ABOUT THIS TASK: Whenever a line below includes the string "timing", show it.

══ DATA ══

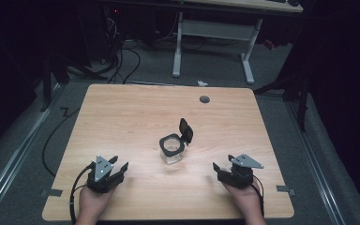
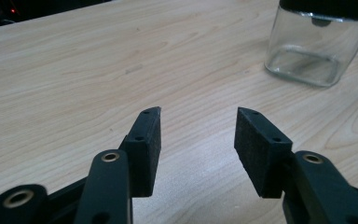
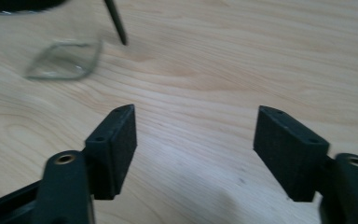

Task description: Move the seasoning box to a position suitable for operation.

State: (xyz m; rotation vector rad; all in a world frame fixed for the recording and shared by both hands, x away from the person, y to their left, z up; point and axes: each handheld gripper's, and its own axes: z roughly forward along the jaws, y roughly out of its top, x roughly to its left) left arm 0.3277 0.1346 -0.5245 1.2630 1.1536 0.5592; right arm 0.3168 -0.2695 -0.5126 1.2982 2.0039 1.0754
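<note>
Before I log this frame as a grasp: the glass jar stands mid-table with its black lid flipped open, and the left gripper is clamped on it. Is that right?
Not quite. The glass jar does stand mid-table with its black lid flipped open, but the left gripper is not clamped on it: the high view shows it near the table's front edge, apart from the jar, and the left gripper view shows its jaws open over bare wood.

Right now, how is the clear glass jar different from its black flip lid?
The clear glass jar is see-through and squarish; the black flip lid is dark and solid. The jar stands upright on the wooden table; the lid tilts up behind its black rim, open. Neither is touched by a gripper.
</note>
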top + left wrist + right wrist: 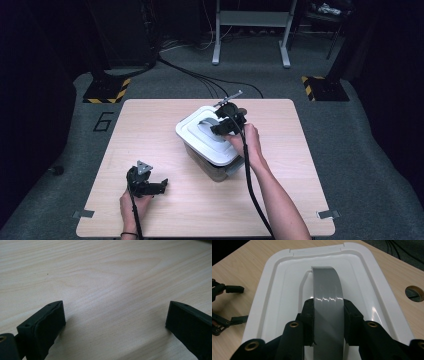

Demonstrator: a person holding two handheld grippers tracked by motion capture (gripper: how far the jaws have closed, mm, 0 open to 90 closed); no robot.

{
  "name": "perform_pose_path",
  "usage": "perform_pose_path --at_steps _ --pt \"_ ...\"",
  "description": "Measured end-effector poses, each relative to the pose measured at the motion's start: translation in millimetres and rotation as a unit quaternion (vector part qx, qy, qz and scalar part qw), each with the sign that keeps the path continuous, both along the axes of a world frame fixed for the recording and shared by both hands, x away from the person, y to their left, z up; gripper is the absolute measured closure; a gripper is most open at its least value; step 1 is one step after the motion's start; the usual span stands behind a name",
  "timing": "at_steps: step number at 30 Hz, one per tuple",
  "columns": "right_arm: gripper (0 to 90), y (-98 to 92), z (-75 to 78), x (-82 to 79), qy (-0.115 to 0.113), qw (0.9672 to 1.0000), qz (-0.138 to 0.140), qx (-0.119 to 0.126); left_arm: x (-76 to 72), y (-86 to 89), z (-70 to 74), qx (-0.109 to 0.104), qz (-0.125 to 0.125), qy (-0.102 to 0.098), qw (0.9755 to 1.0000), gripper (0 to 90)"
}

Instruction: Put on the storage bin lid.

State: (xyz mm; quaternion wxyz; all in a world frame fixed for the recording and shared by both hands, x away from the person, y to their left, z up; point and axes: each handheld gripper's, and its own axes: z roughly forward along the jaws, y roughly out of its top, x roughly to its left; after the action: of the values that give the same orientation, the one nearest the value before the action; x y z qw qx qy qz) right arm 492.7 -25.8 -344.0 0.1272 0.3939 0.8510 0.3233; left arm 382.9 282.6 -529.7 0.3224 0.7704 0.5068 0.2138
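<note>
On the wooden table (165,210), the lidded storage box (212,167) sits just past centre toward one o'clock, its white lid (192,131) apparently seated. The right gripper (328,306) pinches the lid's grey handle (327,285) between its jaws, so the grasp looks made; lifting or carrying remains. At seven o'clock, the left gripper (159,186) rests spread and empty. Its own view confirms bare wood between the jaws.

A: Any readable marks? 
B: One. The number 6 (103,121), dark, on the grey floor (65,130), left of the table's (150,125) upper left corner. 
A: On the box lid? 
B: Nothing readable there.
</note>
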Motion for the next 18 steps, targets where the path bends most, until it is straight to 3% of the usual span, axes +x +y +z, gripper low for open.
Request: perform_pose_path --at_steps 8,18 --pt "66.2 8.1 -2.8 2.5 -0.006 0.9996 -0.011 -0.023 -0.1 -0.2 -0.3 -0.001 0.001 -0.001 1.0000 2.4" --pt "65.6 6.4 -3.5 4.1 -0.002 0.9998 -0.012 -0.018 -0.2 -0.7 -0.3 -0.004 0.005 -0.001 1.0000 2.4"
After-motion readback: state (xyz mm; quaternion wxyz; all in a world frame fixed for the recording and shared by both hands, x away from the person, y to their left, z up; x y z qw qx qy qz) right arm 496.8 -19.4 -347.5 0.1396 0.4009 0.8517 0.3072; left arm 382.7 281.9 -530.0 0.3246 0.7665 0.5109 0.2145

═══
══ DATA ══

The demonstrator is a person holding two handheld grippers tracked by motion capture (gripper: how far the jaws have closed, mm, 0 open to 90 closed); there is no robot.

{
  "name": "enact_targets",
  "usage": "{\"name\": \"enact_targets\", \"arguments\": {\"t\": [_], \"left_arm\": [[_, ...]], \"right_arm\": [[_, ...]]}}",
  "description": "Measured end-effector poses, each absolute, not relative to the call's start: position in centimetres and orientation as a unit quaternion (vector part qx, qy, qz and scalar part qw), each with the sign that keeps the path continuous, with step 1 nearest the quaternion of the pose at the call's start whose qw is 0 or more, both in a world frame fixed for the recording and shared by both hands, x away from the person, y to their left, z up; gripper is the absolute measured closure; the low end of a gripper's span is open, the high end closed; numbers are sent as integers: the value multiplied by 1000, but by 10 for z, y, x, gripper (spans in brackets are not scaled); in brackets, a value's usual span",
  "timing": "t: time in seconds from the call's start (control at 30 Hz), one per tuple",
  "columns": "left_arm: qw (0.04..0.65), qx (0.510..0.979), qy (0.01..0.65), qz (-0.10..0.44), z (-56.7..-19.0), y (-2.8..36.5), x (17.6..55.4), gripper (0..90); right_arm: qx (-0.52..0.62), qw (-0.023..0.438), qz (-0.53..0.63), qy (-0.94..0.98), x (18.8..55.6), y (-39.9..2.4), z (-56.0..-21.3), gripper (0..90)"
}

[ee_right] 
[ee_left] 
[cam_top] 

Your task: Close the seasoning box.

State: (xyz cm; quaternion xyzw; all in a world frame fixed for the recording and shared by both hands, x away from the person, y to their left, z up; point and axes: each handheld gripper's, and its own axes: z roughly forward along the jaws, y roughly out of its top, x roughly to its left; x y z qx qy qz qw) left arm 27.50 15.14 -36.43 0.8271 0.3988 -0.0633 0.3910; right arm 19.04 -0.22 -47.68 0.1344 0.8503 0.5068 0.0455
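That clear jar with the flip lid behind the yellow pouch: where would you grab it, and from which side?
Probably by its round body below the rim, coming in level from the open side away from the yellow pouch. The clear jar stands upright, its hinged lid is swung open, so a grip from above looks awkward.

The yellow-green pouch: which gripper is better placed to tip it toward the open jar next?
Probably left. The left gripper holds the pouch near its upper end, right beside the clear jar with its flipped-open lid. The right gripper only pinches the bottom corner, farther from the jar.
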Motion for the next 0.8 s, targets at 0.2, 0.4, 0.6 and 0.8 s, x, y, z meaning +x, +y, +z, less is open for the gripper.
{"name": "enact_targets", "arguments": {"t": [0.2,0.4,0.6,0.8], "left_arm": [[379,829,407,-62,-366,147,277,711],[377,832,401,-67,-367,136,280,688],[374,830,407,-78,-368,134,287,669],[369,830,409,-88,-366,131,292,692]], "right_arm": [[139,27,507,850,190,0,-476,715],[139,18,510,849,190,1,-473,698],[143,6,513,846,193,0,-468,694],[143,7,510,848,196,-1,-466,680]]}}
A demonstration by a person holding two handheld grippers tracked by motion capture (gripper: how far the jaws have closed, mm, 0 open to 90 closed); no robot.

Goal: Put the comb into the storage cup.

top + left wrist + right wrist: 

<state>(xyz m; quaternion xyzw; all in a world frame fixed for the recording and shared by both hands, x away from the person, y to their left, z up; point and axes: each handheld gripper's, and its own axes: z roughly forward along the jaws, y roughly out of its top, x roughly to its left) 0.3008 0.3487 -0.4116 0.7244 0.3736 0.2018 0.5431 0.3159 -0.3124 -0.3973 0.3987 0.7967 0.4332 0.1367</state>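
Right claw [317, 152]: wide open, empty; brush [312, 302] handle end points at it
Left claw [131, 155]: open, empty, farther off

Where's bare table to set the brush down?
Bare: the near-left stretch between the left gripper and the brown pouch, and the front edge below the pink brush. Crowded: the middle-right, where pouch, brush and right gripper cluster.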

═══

PROBLEM SOLUTION:
  "timing": "at_steps: step number at 30 Hz, one per tuple",
  "timing": "t: time in seconds from the call's start (control at 30 Hz), one per tuple",

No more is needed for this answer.